Die Frage nach der Untherapierbarkeit
Die Familie des Opfers nahm das Urteil sichtlich enttäuscht entgegen. Der Anwalt der Familie hatte eine lebenslange Verwahrung gefordert – wie auch die Oberstaatsanwaltschaft. Voraussetzung dafür ist, dass zwei Gutachter unabhängig voneinander zum Schluss kommen, dass der Täter untherapierbar ist.
Doch wann ist das der Fall? Diese Frage war es, die das Gericht, allen voran die beiden Psychiater-Duos aus Frankreich und der Schweiz, hauptsächlich umgetrieben hatte. Die beiden französischen Gutachter bezeichneten Anthamatten als pervers gestörten Psychopathen. Die beiden Schweizer Experten sprachen von einer schweren dissozialen Störung. Beide Expertenteams schätzten die Gefahr für eine Wiederholungstat als «sehr hoch» ein, resümierte Richter Roch heute. Weil die Experten Anthamatten allerdings nciht als untherapierbar bis ans Lebensende bezeichnet hätten, könne der Artikel im Strafgesetzbuch zur lebenslänglichen Verwahrung nicht angewendet werden.

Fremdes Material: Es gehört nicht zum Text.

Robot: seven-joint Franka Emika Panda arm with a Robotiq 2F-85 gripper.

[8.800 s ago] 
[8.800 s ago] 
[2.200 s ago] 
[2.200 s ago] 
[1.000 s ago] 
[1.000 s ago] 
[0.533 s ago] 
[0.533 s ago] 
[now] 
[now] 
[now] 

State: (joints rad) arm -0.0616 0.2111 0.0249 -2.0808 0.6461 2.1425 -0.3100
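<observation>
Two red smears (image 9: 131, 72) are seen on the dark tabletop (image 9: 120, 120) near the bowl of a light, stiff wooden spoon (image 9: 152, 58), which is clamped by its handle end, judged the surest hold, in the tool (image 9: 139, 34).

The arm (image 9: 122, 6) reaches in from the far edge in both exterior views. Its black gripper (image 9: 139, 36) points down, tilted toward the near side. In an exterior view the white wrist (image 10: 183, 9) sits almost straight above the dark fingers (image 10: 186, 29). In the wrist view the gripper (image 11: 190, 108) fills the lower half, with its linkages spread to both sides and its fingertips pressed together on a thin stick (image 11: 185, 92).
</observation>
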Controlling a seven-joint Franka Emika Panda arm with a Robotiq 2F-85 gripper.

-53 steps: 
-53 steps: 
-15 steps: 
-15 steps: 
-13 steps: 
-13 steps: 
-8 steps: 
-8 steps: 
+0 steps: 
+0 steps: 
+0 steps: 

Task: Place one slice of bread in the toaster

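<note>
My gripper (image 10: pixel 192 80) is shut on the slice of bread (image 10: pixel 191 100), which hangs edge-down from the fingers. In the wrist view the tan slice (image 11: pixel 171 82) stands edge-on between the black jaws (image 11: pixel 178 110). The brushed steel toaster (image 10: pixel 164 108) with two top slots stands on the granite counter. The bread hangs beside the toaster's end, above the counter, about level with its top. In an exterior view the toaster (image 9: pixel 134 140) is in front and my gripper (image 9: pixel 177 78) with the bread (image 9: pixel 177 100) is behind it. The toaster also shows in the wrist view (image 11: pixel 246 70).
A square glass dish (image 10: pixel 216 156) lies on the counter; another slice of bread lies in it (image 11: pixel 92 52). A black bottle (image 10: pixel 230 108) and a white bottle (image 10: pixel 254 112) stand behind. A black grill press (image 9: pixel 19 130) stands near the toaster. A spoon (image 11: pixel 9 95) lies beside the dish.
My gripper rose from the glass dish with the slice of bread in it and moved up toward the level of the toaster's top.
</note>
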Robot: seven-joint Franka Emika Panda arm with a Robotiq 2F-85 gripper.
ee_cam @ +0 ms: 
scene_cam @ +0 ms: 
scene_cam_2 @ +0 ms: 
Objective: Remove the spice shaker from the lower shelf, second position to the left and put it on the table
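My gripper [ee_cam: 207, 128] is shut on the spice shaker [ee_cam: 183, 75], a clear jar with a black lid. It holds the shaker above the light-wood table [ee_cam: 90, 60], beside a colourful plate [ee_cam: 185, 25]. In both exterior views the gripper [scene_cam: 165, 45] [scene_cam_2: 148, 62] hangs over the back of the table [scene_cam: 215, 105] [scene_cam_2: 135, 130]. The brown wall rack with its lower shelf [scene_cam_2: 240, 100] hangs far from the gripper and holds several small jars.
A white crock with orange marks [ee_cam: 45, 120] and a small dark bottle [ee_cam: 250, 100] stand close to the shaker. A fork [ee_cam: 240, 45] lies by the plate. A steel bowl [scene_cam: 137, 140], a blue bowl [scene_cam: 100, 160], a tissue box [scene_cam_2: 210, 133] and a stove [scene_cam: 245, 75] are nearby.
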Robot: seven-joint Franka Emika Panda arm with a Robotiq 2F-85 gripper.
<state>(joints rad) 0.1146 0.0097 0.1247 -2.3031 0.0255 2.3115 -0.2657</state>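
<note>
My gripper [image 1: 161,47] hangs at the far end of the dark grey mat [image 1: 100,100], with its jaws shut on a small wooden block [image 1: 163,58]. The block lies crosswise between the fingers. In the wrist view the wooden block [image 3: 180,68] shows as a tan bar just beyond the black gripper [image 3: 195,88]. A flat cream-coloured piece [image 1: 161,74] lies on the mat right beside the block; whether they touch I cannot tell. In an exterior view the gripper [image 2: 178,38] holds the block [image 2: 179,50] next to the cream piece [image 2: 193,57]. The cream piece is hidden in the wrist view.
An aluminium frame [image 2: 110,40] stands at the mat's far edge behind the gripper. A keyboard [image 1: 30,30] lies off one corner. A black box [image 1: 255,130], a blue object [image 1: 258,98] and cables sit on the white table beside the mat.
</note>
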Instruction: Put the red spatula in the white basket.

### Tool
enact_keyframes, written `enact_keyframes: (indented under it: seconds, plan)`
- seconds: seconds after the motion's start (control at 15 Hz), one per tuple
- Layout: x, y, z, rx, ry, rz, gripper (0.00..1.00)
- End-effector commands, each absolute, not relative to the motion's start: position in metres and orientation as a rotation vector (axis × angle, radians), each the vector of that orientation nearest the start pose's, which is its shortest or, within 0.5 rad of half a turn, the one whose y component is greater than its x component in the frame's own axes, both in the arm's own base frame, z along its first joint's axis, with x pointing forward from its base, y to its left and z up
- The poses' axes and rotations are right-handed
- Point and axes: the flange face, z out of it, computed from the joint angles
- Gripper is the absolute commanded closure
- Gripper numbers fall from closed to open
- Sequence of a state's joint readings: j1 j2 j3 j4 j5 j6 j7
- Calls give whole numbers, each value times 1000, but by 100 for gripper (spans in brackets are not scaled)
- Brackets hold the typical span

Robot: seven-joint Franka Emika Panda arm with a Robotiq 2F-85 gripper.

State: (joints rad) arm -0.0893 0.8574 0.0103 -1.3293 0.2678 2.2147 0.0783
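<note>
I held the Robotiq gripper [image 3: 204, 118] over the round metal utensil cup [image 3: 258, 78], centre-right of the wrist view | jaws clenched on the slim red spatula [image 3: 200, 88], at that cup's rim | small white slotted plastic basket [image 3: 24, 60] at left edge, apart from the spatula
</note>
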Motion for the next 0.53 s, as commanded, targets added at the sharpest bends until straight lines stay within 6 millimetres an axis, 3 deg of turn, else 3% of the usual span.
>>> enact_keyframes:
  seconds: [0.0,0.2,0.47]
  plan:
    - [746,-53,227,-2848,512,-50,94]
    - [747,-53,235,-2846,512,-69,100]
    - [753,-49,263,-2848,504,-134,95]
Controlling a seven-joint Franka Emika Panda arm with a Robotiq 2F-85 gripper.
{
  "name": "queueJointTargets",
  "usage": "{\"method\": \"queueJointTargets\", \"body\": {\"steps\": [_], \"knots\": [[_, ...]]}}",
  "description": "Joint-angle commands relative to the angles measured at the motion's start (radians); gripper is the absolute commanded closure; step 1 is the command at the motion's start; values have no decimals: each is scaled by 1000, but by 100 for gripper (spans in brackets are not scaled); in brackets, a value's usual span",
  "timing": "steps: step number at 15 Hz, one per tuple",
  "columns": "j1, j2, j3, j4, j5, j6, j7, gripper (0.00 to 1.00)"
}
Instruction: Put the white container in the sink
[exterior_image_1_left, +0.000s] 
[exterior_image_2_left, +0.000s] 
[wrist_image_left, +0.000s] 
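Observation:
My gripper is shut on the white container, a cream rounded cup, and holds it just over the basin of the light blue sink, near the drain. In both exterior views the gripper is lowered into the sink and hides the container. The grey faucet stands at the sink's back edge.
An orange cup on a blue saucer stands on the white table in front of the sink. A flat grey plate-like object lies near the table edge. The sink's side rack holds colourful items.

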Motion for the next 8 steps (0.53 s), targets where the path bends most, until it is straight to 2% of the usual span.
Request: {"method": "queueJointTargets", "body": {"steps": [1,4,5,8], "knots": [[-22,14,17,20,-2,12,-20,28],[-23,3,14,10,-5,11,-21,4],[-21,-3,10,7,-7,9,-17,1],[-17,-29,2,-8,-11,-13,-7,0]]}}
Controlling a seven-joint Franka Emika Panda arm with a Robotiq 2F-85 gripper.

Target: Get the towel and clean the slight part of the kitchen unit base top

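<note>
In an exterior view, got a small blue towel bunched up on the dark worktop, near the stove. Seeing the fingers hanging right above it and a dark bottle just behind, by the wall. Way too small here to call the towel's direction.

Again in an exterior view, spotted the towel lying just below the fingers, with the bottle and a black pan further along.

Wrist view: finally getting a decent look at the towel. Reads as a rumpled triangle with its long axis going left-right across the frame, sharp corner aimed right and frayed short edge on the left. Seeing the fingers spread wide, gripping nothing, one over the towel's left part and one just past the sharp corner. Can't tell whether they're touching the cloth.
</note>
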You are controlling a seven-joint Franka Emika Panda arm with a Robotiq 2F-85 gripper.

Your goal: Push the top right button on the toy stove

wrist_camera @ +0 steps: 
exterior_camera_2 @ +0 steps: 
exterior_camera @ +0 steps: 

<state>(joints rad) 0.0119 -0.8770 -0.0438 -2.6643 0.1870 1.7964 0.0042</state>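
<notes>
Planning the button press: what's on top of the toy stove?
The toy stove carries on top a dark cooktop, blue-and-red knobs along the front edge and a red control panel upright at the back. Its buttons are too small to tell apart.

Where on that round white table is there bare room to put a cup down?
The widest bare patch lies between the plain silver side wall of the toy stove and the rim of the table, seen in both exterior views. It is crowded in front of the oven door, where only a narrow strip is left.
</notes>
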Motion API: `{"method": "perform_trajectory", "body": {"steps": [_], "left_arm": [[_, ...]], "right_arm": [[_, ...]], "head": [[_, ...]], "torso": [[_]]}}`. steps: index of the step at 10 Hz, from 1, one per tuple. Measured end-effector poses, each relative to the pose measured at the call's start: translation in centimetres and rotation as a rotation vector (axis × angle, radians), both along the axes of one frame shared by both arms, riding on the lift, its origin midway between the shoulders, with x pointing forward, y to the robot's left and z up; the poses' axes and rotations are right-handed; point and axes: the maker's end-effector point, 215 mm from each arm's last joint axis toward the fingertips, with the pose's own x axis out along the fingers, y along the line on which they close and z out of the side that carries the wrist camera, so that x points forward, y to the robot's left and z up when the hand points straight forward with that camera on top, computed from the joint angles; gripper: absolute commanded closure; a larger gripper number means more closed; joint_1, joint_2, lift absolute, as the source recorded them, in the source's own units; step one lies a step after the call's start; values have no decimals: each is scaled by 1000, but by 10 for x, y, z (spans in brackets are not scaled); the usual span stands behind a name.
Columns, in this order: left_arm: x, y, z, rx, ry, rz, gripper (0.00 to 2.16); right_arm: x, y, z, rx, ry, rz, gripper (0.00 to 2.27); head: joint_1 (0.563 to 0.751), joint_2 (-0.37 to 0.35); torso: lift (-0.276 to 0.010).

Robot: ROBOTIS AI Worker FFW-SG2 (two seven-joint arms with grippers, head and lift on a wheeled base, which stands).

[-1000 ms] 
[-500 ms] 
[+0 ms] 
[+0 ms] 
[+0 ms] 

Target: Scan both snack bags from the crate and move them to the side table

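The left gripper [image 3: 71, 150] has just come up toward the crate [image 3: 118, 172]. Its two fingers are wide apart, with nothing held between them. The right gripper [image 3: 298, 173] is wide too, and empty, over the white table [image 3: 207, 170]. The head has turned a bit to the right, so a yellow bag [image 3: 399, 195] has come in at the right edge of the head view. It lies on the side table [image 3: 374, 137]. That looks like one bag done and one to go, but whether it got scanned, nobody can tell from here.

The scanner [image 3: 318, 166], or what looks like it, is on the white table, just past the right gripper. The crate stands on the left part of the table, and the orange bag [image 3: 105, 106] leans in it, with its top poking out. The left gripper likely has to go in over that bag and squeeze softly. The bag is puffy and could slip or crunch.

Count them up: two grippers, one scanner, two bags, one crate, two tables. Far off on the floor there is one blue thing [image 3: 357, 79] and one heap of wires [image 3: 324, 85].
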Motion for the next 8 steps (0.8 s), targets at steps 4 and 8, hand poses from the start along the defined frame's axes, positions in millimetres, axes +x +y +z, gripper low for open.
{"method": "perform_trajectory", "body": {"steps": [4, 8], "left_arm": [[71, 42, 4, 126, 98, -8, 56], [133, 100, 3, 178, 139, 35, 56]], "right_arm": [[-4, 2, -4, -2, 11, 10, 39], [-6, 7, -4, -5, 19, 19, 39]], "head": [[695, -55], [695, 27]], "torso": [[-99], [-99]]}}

Auf diese Worte verliess auf der Tribüne des grossen Gerichtssaals im Genfer Palais de Justice eine junge Frau unmittelbar ihren Platz und schlug krachend die Türe zu. Der Angeklagte hingegen nahm das Urteil regungslos hin. Er erschien wie im fünftägigen Prozess vergangene Woche in einem blauen T-Shirt, grauen Trainerhosen und Turnschuhen gekleidet.
«Lebenslängliche Verwahrung wäre doppelte Sicherheit gewesen»
Die Familie der getöteten Sozialtherapeutin Adeline Morel will das Urteil nicht weiterziehen, wie sie gegenüber BLICK sagt. Sie seien «sehr müde», meint Esther Morel, Mutter des Opfers, nach dem Gerichtstermin. «Für uns wäre eine lebenslängliche Verwahrung eine doppelte Sicherheit gewesen. Eine Sicherheit, dass so jemand nicht mehr freikommt.»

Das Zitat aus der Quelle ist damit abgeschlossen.